👁🗨 L’Axe de la résistance, du Donbass à Gaza
Où qu’ils oeuvrent, le Hamas, le Hezbollah, le Hashd al-Shaabi & Ansarallah prendront tout le temps nécessaire pour transformer les “épicentres de la souffrance” en “épicentres de l'espoir”.
👁🗨 L’Axe de la résistance, du Donbass à Gaza
Par Pepe Escobar, le 16 février 2024
Les résistances du Donbass et de Gaza partagent une vision commune essentielle : renverser l'hégémon unipolaire qui a annihilé leurs aspirations nationales.
Au cours de mon récent et passionnant voyage dans le Donbass, où j’ai suivi bataillons de chrétiens orthodoxes défendant leur terre, la Novorossiya, la résistance dans ces républiques russes nouvellement libérées mène clairement la même bataille que leurs homologues en Asie de l'Ouest.
Près de dix ans après Maïdan à Kiev, et deux ans après le début de l'opération militaire spéciale de la Russie en Ukraine, la détermination de la résistance n'a fait que se renforcer.
Il est impossible de rendre pleinement justice à la force, la résilience et la foi des habitants du Donbass, qui se trouvent sur la ligne de front d'une guerre menée par procuration par les États-Unis contre la Russie. La bataille qu'ils mènent depuis 2014 a désormais visiblement perdu toute couverture médiatique et s'est révélée être, fondamentalement, une guerre globale de l'Occident collectif contre la civilisation russe.

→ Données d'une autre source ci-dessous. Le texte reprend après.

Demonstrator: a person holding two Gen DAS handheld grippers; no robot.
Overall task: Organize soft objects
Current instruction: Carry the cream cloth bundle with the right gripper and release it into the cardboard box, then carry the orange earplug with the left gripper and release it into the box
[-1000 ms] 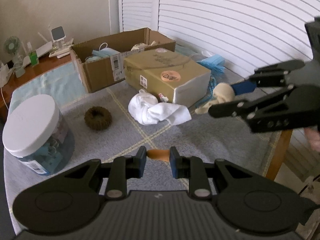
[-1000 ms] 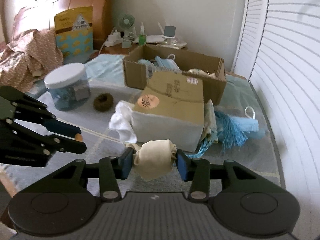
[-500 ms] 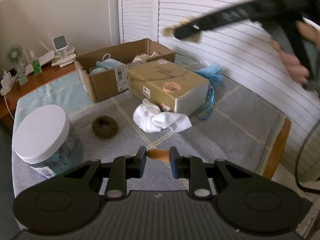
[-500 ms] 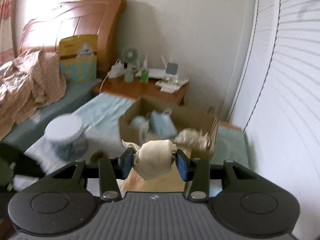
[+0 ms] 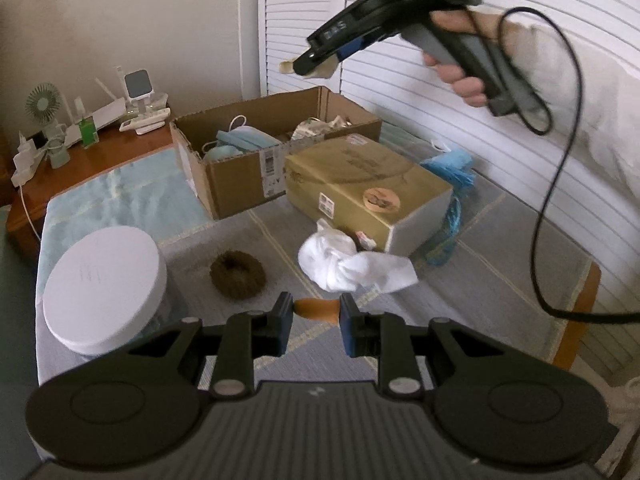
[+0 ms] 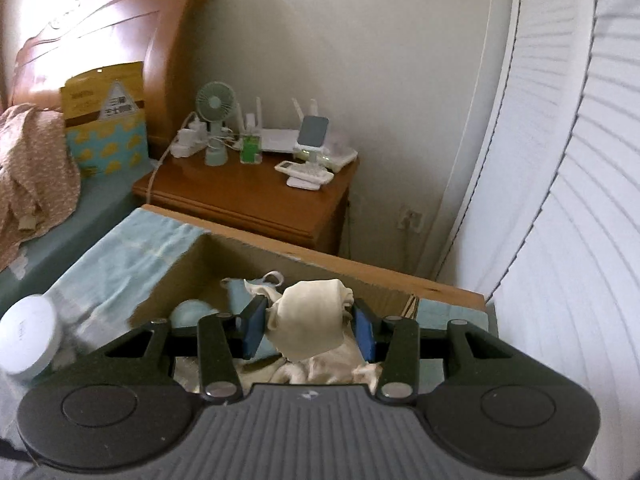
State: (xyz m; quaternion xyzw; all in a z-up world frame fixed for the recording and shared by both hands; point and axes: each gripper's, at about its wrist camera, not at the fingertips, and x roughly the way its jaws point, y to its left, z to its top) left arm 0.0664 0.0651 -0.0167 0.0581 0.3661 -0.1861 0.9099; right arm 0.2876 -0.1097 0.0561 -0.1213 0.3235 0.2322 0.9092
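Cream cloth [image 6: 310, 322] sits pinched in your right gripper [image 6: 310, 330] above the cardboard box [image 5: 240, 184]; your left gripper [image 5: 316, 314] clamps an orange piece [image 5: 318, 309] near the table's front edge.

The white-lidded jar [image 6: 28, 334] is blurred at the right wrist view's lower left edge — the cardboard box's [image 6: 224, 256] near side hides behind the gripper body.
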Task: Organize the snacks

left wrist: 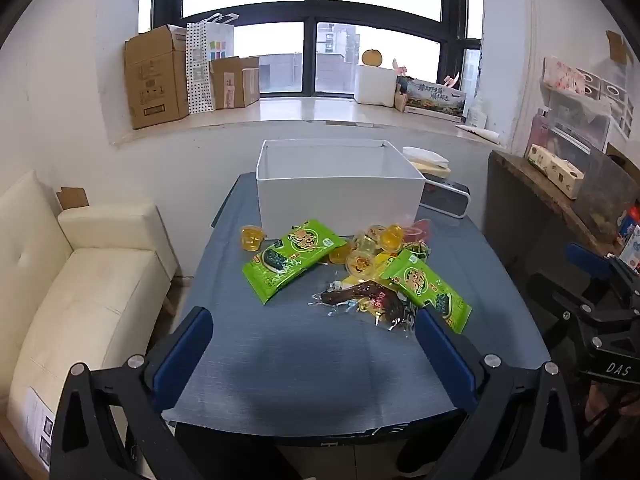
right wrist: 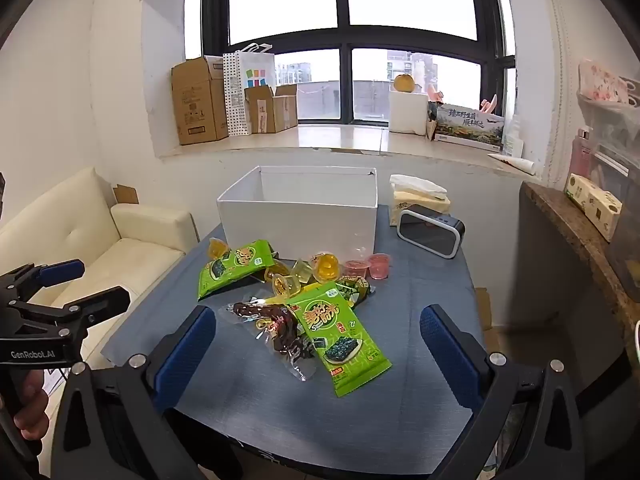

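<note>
left gripper [left wrist: 314, 344] fingers spread wide and empty, right gripper [right wrist: 318, 344] likewise, side by side

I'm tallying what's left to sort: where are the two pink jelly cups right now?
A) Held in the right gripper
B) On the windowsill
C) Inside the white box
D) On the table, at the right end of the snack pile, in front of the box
D: the pink jelly cups stand on the blue table just in front of the white box, and the right gripper is open and holds nothing.

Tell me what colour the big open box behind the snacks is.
White box, plain inside and out; the right wrist view shows it best.
</note>
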### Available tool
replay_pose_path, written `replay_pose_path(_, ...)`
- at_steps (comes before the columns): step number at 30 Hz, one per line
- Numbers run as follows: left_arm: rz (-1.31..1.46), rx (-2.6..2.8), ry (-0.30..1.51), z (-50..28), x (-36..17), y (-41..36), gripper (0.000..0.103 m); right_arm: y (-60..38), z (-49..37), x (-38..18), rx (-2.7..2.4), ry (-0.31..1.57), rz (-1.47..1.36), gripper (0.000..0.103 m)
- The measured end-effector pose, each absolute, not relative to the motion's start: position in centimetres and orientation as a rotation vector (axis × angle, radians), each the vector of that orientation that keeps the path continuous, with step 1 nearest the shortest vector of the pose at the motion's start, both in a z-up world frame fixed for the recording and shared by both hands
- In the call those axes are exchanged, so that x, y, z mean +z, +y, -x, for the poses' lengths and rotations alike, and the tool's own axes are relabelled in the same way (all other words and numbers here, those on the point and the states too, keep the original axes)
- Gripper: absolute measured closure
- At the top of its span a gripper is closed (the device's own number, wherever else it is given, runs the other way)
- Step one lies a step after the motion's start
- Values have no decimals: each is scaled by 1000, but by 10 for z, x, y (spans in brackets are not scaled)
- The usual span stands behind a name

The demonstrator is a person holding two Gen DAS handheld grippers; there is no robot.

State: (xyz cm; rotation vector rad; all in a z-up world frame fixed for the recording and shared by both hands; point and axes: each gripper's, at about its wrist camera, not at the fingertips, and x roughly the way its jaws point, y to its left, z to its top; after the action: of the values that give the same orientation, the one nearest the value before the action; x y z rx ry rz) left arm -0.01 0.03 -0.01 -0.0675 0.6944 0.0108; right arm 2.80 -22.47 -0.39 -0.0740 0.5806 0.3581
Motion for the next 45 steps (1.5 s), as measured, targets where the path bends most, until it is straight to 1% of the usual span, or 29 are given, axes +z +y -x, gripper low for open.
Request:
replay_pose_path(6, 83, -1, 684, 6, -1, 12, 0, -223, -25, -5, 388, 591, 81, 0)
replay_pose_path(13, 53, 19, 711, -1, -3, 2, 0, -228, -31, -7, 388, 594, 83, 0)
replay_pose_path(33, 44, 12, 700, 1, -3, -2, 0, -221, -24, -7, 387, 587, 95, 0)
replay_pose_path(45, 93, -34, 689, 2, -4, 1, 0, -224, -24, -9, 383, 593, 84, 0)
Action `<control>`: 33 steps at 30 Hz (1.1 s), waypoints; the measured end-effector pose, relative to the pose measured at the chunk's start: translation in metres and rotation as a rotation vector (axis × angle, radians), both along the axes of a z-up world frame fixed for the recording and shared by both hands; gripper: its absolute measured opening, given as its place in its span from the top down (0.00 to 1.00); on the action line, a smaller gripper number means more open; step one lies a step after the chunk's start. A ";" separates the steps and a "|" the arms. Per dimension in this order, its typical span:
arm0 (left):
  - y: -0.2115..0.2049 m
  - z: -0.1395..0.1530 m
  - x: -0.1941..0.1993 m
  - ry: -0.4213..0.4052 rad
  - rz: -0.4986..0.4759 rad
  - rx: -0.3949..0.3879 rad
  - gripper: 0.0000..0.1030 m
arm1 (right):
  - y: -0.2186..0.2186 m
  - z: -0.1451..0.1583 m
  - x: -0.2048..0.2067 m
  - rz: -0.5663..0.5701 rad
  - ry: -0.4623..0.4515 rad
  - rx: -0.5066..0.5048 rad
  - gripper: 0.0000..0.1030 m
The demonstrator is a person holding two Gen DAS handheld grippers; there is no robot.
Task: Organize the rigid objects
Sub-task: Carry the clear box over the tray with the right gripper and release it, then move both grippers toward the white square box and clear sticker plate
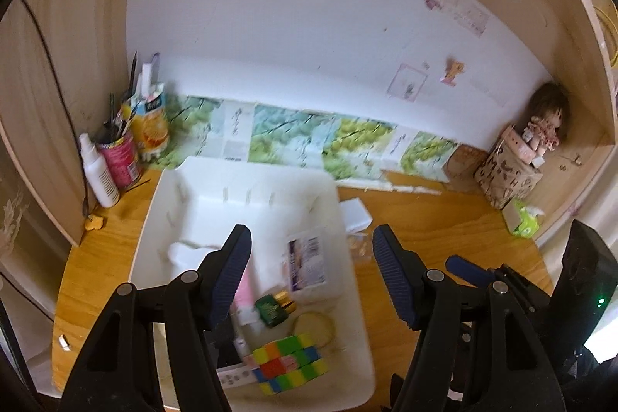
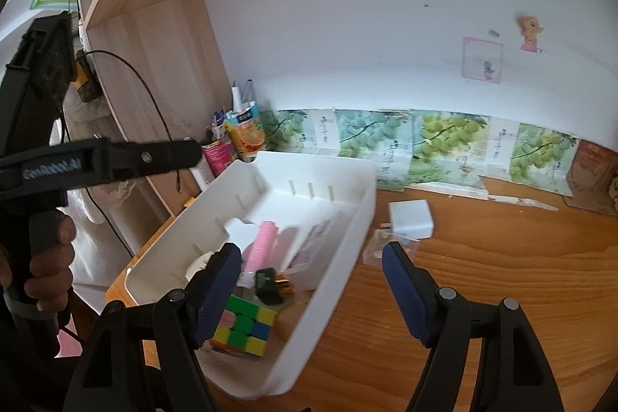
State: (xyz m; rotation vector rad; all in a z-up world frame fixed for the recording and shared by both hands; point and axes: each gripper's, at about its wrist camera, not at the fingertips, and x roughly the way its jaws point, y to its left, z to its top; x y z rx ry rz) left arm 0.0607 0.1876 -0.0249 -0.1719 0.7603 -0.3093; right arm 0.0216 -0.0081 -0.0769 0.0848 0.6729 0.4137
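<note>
Nearest the lens, the blue-padded jaws of the left hand-held gripper are seen spread apart with nothing clamped between them, poised above the near end of a white bin. Inside the bin, a colourful puzzle cube is found at the near end, with a dark green bottle with a gold cap, a pink tube, a round yellowish object and a clear box with a purple label beyond it. The right hand-held gripper is likewise held apart and empty, its left pad over the bin, its right pad over the wooden counter. On the counter just right of the bin, a small white box and a clear plastic piece are seen. At the far left, a white spray bottle and a pink can of pens are stood.
</note>
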 end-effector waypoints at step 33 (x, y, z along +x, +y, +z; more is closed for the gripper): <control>-0.122 -0.026 0.000 0.212 0.214 0.077 0.30 | -0.156 -0.010 0.072 0.158 -0.070 -0.076 0.26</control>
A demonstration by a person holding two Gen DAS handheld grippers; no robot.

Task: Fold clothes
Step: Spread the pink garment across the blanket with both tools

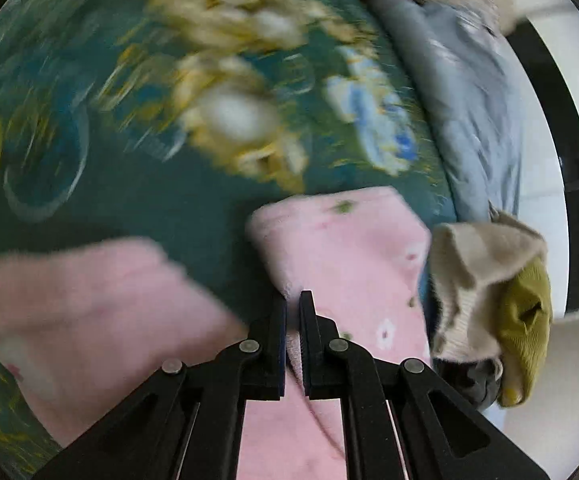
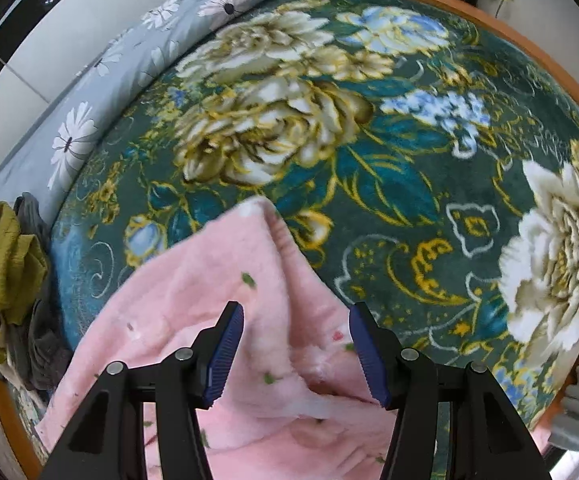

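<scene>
A soft pink garment with tiny flowers is being spread on a dark green flowered blanket that covers the bed. In the left wrist view, the left gripper is being squeezed tight, and a fold of the pink garment is being pinched between its two black fingers. That view is badly blurred, so the blanket is only being seen as smeared colours. Beside the pink cloth, a pile of other clothes is being shown: beige, olive green and dark grey pieces, bunched together at the blanket's edge.

In the right wrist view, the right gripper is being held wide apart over the pink garment, with nothing pinched by its blue pads. The same pile is being seen at the left edge. Only this view is showing clearly a grey-blue daisy sheet and the bed's orange rim.
</scene>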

Comme l'a clairement indiqué le président russe Vladimir Poutine lors de son interview avec Tucker Carlson, vue par un milliard de personnes dans le monde, l'Ukraine fait partie de la civilisation russe, même si elle ne fait pas partie de la Fédération de Russie. Par conséquent, les bombardements de civils russes dans le Donbass - toujours en cours - sont considérés comme des attaques contre la Russie.
Il partage le même raisonnement que le mouvement de résistance Ansarallah du Yémen, qui décrit le génocide israélien à Gaza comme un génocide infligé à “notre peuple” : le peuple des terres d'Islam.
Tout comme la riche terre noire de Novorossiya est le lieu où l’“ordre international fondé sur des règles” est venu se nécroser, la bande de Gaza en Asie occidentale - la terre ancestrale de Palestine - pourrait finalement être le lieu où le sionisme périra. Après tout, l'ordre fondé sur des règles et le sionisme sont tous deux des concepts clés du monde unipolaire occidental et des éléments essentiels à la promotion de ses intérêts économiques et militaires mondiaux.
Les lignes de fracture géopolitiques brûlantes d'aujourd'hui sont déjà configurées : l'Occident collectif contre l'Islam, l'Occident collectif contre la Russie, et bientôt une partie substantielle de l'Occident, même à contrecœur, contre la Chine.
Pourtant, un sérieux contre-pouvoir est en train de se mettre en place.
Alors que l'axe de la résistance en Asie occidentale continuera à renforcer sa stratégie d’“agitation”, ces bataillons chrétiens orthodoxes du Donbass sont perçus comme l'avant-garde de l'axe de la résistance slave.
Lorsque j'ai mentionné ce lien entre chiites et chrétiens orthodoxes à deux hauts commandants de Donetsk, à seulement deux kilomètres de la ligne de front, ils ont souri, déconcertés, mais ont bien compris le message.
Après tout, plus que quiconque en Europe, ces soldats sont capables de comprendre ce thème unificateur : sur les deux principaux fronts impériaux - le Donbass et l'Asie occidentale - la crise de l'hégémon occidental s'aggrave et son effondrement s'accélère à vive allure.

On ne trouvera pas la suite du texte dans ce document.